→ **Task item**
Given the entries that follow, write out exactly the lines starting at the one containing "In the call" and ending at the one containing "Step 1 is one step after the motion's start", both ends included, and only those.

Records from a collection
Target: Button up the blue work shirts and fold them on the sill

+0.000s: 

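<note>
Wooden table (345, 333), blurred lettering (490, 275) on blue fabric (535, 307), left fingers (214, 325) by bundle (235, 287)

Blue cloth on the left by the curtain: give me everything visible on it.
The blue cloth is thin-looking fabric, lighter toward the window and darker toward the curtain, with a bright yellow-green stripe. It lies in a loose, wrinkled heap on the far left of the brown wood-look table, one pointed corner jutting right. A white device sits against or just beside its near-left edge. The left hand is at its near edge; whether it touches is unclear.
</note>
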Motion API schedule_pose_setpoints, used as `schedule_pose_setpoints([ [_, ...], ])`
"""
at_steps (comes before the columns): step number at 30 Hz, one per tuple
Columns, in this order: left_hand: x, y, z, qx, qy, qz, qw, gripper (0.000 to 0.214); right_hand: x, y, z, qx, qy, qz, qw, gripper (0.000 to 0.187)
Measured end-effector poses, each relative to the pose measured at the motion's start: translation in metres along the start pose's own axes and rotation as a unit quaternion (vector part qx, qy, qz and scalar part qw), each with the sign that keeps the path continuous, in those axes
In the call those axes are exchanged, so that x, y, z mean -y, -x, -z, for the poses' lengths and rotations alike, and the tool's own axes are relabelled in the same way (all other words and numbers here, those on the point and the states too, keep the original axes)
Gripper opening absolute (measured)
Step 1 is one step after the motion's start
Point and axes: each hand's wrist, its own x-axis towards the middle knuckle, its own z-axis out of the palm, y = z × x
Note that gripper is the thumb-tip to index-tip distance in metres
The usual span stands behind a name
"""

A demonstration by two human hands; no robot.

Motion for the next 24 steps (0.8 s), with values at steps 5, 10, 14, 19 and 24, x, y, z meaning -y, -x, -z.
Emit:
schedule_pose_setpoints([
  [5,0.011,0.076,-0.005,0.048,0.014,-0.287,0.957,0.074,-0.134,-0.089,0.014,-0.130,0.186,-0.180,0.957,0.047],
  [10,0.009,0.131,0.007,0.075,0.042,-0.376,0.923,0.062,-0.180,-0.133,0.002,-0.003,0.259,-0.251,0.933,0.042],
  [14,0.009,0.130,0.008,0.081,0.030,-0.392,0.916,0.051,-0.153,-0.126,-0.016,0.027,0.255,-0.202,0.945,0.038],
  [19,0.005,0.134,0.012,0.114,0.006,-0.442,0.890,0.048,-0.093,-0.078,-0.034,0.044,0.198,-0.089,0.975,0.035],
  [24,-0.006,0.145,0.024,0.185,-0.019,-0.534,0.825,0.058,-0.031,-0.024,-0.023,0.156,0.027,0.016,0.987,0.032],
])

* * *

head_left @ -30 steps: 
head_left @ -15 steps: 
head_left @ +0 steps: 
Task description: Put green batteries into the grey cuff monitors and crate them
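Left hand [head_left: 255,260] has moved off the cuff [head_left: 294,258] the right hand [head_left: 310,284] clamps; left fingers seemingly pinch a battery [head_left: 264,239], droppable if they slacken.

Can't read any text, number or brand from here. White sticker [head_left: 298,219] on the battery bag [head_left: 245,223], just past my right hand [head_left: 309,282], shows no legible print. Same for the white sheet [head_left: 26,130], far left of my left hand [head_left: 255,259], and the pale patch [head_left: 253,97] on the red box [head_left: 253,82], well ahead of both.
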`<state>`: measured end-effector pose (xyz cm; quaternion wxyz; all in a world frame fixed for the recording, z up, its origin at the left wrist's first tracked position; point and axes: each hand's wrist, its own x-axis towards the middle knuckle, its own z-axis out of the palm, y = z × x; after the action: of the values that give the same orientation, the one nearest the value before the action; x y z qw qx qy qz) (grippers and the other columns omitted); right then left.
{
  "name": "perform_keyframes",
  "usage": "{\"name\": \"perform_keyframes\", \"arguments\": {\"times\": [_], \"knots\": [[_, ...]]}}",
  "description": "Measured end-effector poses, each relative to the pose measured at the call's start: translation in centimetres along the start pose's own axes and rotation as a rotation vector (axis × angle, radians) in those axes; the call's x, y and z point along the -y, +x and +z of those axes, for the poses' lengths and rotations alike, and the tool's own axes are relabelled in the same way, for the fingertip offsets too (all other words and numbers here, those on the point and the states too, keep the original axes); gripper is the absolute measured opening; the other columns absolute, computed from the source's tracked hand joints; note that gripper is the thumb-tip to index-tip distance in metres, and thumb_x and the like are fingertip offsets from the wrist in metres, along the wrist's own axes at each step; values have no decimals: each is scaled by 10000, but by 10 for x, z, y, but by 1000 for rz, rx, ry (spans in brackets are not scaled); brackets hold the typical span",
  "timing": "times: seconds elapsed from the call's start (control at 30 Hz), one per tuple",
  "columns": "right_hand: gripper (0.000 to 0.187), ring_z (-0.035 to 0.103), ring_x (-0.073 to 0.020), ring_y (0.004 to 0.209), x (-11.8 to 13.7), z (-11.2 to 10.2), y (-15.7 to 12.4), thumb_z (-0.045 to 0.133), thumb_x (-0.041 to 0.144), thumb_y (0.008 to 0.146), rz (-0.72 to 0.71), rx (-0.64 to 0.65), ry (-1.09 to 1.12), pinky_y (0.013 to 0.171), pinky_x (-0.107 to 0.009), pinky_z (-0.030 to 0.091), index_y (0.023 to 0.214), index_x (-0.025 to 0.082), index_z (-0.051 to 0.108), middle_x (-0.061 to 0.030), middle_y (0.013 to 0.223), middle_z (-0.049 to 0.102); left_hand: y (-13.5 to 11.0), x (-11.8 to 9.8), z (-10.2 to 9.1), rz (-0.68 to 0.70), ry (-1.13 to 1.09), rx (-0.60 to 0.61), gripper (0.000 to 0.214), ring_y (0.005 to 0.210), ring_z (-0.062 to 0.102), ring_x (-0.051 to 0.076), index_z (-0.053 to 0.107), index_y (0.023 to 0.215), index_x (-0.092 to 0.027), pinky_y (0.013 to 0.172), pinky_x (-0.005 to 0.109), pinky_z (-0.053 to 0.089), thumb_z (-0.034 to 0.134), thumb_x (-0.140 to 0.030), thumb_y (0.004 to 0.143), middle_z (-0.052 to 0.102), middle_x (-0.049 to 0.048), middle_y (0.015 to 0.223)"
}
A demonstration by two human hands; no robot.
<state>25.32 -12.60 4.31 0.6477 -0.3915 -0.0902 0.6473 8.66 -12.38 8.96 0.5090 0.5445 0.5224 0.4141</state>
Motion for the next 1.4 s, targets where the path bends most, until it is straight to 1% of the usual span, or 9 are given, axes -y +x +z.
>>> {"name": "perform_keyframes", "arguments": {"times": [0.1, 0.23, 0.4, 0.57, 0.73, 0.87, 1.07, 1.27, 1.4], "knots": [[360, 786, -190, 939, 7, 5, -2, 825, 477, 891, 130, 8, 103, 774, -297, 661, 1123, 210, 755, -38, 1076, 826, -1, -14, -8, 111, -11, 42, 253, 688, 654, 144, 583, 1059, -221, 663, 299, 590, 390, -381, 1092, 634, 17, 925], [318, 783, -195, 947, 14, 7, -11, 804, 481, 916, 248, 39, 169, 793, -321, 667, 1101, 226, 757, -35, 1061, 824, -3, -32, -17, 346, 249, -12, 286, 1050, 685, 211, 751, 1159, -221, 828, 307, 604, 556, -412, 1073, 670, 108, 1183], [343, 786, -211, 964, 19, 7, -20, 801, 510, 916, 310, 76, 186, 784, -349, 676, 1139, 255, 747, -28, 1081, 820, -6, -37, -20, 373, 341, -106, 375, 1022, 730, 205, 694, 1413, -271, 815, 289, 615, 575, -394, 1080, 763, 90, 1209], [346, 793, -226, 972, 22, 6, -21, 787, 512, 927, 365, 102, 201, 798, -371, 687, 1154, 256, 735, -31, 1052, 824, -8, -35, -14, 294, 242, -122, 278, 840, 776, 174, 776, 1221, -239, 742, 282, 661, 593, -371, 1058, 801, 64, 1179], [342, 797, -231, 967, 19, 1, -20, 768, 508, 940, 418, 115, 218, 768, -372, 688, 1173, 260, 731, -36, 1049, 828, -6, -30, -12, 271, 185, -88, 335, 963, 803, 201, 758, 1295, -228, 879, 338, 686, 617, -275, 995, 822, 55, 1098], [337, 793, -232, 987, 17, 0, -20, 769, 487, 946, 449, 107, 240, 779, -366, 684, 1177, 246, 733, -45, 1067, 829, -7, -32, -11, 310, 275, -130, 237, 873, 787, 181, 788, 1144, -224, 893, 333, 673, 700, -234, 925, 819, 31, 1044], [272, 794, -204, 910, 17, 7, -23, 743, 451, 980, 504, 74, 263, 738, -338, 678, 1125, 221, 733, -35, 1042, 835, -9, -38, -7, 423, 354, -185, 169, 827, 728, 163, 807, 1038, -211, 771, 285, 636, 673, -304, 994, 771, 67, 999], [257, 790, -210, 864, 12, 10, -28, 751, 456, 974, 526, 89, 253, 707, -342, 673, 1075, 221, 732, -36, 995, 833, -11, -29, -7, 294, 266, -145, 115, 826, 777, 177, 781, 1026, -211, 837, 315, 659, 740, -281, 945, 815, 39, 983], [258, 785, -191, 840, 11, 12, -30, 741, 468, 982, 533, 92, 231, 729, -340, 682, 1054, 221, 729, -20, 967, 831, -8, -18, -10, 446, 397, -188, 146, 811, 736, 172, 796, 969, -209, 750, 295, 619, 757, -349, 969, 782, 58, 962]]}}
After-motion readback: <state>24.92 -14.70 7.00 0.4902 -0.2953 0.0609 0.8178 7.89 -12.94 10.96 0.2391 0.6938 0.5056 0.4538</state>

→ **Answer to the exercise**
In the call those axes are exchanged, so that x, y, z mean -y, -x, -z, for the poses' lengths and rotations alike, and the tool's own axes are relabelled in the same way (all other words and numbers here, those on the point and the states too, keep the original axes)
Gripper opening absolute (measured)
Step 1 is one step after the motion's start

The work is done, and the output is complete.